YOUR GOAL:
Write the data below out again, exactly as each line reads.

DATA SECTION:
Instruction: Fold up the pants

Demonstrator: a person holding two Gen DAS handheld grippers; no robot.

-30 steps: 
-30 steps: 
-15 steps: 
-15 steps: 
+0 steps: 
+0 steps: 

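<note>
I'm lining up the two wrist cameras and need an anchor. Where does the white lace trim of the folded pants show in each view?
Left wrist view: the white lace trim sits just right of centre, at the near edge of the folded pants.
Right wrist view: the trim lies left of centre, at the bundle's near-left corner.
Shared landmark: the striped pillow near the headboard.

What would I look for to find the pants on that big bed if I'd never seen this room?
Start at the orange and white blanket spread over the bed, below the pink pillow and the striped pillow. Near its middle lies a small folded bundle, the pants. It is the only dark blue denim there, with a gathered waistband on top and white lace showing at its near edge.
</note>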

THE COMPLETED TASK:
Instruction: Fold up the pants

Demonstrator: a person holding two Gen DAS handheld grippers; no robot.

-30 steps: 
-30 steps: 
-15 steps: 
-15 steps: 
+0 steps: 
+0 steps: 

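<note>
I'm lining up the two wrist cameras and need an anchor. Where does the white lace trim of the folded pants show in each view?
Left wrist view: the white lace trim sits just right of centre, at the near edge of the folded pants.
Right wrist view: the trim lies left of centre, at the bundle's near-left corner.
Shared landmark: the striped pillow near the headboard.

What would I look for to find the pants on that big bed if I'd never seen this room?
Start at the orange and white blanket spread over the bed, below the pink pillow and the striped pillow. Near its middle lies a small folded bundle, the pants. It is the only dark blue denim there, with a gathered waistband on top and white lace showing at its near edge.
</note>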

No further output is required for this answer.